* WHAT IS BEING ASKED
I would like the lines below, from the one with "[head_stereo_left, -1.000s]" through the one with "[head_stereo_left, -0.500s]", copied exactly and without any pictures.

* DATA LISTING
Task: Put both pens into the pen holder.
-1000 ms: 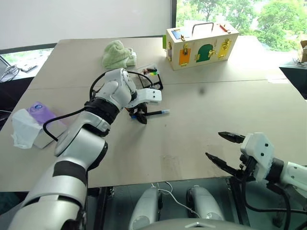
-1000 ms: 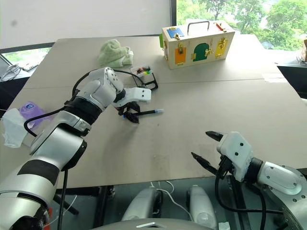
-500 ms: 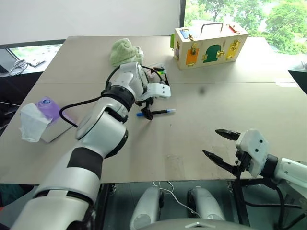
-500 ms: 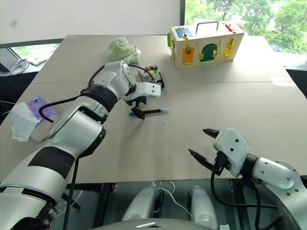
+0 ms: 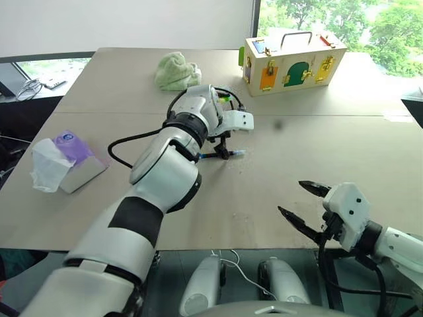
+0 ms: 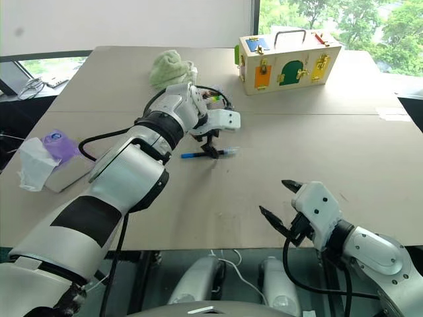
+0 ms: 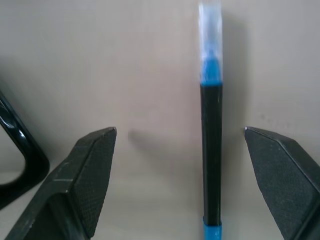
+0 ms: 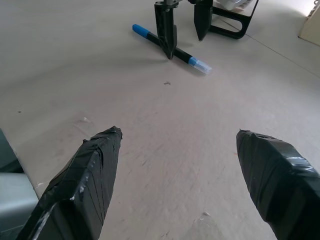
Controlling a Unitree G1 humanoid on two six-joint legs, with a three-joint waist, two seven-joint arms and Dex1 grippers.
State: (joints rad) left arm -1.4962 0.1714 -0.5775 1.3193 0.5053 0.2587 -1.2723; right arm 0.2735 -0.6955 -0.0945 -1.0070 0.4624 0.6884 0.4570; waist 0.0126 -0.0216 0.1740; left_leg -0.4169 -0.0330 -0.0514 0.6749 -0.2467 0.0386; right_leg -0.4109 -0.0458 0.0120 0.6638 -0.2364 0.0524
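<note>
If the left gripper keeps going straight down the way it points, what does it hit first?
Most likely the blue-ended pen lying on the table: the left gripper hangs open over it with the barrel between its fingers, nearer one of them. How high it hangs is hard to judge.

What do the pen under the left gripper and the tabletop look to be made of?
Pen: probably plastic, with a glossy black barrel, blue bands and a translucent whitish cap. Tabletop: matte beige board, likely laminate or fibreboard, with a seam running across it and small scuffs.
</note>
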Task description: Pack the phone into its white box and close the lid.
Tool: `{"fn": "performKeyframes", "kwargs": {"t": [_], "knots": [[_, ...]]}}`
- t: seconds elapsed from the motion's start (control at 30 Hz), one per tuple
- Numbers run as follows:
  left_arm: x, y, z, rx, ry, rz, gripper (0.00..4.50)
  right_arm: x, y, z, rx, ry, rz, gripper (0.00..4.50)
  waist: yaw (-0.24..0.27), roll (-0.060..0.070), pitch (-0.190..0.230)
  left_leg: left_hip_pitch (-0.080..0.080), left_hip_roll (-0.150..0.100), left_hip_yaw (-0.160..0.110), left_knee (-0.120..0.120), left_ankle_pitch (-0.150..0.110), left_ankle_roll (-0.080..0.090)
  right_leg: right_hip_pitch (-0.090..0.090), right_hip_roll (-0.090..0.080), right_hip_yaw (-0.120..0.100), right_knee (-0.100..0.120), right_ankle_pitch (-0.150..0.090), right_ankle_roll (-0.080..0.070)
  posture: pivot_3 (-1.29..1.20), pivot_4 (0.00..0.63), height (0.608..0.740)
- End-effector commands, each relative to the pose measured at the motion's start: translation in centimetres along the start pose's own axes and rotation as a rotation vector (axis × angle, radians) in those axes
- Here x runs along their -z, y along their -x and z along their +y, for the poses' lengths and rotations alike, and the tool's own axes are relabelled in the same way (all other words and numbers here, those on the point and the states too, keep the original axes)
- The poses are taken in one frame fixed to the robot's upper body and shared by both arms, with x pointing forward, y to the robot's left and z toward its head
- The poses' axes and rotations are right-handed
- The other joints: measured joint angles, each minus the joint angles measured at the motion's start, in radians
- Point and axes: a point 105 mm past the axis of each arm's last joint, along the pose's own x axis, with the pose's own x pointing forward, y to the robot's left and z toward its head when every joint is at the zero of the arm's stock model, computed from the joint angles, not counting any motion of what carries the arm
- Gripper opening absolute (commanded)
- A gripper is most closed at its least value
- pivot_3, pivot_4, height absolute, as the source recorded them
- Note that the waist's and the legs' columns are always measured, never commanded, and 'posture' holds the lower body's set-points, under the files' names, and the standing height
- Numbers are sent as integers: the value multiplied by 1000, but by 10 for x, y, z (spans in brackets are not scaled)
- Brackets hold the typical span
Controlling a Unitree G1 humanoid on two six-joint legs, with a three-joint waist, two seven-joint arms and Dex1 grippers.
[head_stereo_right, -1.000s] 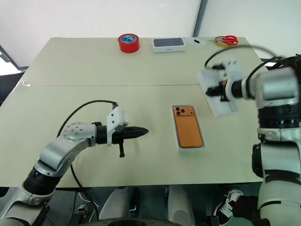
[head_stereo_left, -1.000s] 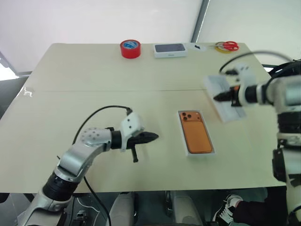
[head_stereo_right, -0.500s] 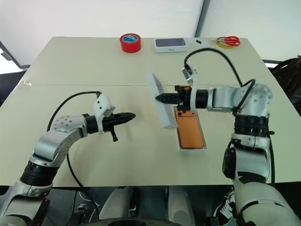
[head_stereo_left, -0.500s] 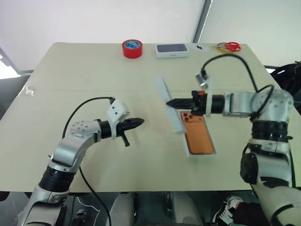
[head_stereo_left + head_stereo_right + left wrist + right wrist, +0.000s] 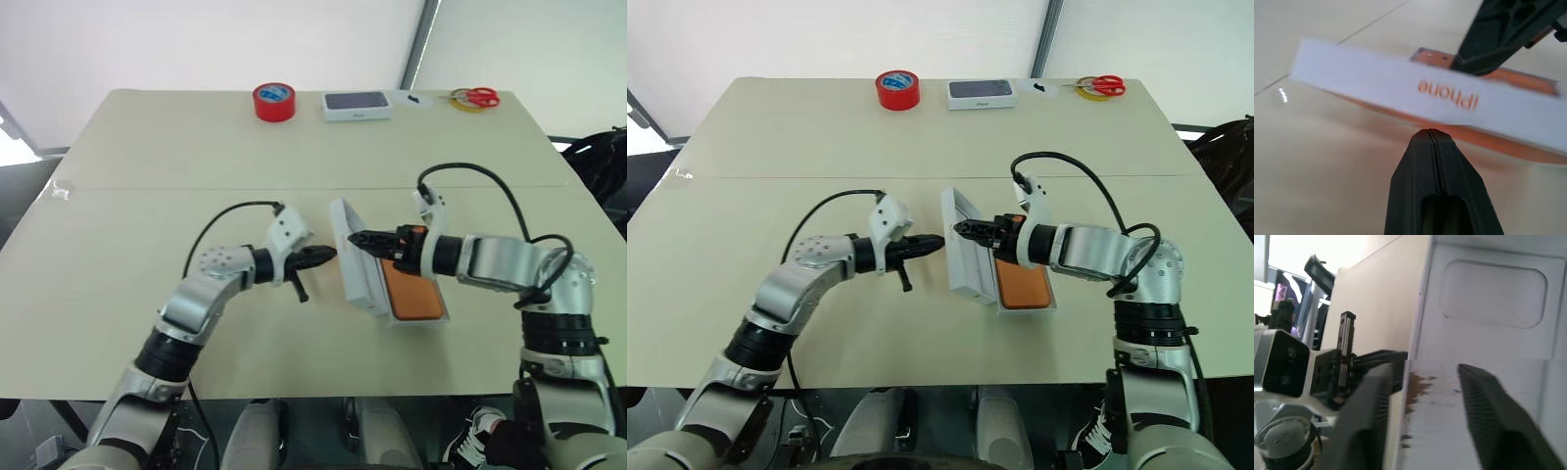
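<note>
You had 1 lid (image 5: 970, 245) tilted over 1 phone (image 5: 1024, 287); R gripper (image 5: 1422, 396) fingers spread apart, L gripper (image 5: 1428, 133) closed, empty.

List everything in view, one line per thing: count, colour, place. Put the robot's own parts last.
table: one, beige, under everything.
phone: one, orange, lying in the white box near the table's middle.
white box: one, white, flat on the table around the phone.
lid: one, white, tilted up on edge over the box's left side, between the two grippers.
tape roll: one, red, far edge of the table.
closed box: one, white with dark top, right of the tape roll.
scissors: one pair, red handles, far right corner.
left gripper: one, black, shut, tip close to the lid's outer face.
right gripper: one, black, open, at the lid's inner side.
</note>
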Motion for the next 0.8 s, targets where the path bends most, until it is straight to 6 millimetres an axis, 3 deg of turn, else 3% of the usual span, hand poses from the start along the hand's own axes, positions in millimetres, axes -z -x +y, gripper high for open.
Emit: {"fn": "performKeyframes", "kwargs": {"t": [0.03, 0.27, 0.5, 0.57, 0.7, 0.8], "knots": [[-10, -14, -3, 20, -56, -13, 0, -27, 22, 16, 10, 121, -59, 3407, 0, 0, 0, 0, 0, 0, 0, 0, 0, 0, 0, 0, 0, 0, 0, 0, 150, 732], [-15, -44, -16, 68, -58, -9, 0, -61, 58, -12, 268, 296, -123, 3407, 2, -1, 0, 0, 1, 0, 0, 0, 0, 0, 2, 0, -1, -1, -2, 0, 150, 732], [-11, -64, -29, 101, -59, 9, 0, -66, 69, -41, 466, 519, -95, 18, 2, 0, 0, 0, 0, 0, 0, 0, 0, 0, 1, 1, -2, -1, 0, 0, 150, 732], [-11, -64, -30, 103, -53, 4, 0, -65, 69, -44, 486, 578, -79, 18, 0, 0, 0, 0, 1, 0, 0, 0, 0, 0, 1, 0, -2, -1, 0, 0, 150, 732], [-23, -52, -18, 52, 1, -56, 0, -54, 73, -63, 634, 897, 59, 18, 1, 0, 0, 0, 1, 0, 0, 0, 0, -1, 2, 0, -1, -2, -2, 0, 150, 732], [-25, -43, -5, -4, 27, -57, 0, -46, 71, -69, 628, 965, 109, 18, -1, 0, 0, -1, 1, 0, 0, 0, 0, -1, 1, 1, -2, -4, 0, 0, 150, 732]]}}
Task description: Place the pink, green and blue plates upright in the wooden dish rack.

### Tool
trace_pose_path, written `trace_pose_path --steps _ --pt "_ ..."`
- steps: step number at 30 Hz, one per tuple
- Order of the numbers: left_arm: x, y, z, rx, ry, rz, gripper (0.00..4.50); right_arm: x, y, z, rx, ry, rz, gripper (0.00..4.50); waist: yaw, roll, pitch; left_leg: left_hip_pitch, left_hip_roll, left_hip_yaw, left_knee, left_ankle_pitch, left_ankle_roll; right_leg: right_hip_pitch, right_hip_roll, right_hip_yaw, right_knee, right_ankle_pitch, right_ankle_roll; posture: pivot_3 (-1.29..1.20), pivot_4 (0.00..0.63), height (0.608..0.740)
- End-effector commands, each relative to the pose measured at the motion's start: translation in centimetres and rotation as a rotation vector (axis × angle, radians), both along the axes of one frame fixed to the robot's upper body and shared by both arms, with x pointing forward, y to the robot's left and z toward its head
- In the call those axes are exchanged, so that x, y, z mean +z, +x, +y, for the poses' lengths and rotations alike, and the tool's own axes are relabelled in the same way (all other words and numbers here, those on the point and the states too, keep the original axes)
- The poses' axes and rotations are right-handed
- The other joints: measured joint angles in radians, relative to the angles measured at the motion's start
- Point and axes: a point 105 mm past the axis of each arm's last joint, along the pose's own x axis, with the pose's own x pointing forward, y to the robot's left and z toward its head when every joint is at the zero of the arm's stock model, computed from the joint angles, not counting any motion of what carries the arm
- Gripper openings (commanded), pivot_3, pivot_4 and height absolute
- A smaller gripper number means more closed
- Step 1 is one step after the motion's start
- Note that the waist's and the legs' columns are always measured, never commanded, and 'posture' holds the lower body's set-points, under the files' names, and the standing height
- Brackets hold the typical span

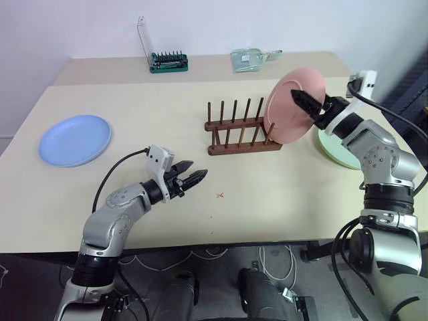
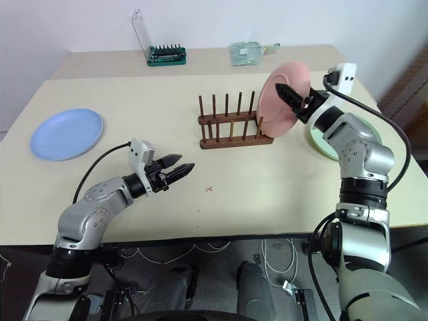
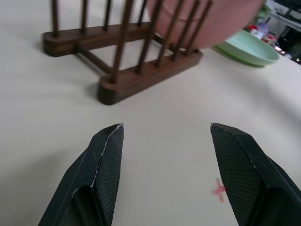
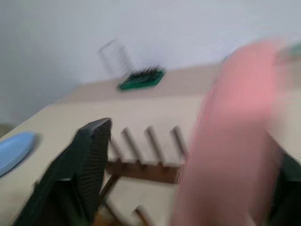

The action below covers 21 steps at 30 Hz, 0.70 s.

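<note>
The pink plate (image 1: 289,107) stands on edge at the right end of the wooden dish rack (image 1: 234,137), between its last pegs. My right gripper (image 1: 299,100) is open at the plate's upper rim, one finger (image 4: 89,160) on each side of it. Flat on the table at the far left lies the blue plate (image 1: 75,139). The green plate (image 3: 249,47) lies flat to the right of the rack, partly hidden behind my right arm. Low over the table in front of the rack, my left gripper (image 1: 192,178) is open and holds nothing, pointing toward the rack.
A green bit set with a clear lid (image 1: 167,62) and a clear bag (image 1: 251,59) lie on the back table. A small red cross (image 1: 219,195) marks the tabletop just right of my left gripper.
</note>
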Motion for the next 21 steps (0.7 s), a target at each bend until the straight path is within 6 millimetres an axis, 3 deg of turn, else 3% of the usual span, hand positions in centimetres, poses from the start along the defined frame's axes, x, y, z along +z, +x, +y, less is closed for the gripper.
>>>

* RESPONSE TO THIS TASK
[head_stereo_left, -1.000s] 
[head_stereo_right, -0.500s] 
[head_stereo_left, -0.500s] 

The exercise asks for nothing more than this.